DESCRIPTION OF THE TASK:
Tally the lines of these entries that include "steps"; respond with only that tally.

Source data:

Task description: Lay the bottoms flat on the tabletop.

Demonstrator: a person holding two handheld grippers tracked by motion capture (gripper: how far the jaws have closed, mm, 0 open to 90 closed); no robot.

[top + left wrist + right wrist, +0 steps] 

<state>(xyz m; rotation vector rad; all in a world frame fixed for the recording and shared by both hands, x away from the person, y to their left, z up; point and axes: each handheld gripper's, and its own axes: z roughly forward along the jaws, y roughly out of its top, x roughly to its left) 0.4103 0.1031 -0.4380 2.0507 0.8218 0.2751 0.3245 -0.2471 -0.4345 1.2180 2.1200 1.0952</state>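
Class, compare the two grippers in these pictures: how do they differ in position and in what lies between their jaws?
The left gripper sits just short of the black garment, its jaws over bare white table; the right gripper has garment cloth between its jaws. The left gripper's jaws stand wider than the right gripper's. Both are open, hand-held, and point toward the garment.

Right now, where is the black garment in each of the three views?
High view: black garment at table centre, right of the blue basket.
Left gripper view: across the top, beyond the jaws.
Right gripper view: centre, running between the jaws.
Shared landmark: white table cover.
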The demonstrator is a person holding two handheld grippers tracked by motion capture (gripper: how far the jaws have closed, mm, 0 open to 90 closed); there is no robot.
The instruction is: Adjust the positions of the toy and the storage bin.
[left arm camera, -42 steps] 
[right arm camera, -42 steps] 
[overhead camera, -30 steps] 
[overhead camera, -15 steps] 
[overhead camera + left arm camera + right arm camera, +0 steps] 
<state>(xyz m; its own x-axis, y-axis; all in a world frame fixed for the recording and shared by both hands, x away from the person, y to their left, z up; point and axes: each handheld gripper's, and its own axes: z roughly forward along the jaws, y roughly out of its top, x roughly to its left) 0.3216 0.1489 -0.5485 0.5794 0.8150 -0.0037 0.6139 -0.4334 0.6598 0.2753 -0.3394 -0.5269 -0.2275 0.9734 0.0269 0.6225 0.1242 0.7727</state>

EXPECTED ANSWER:
6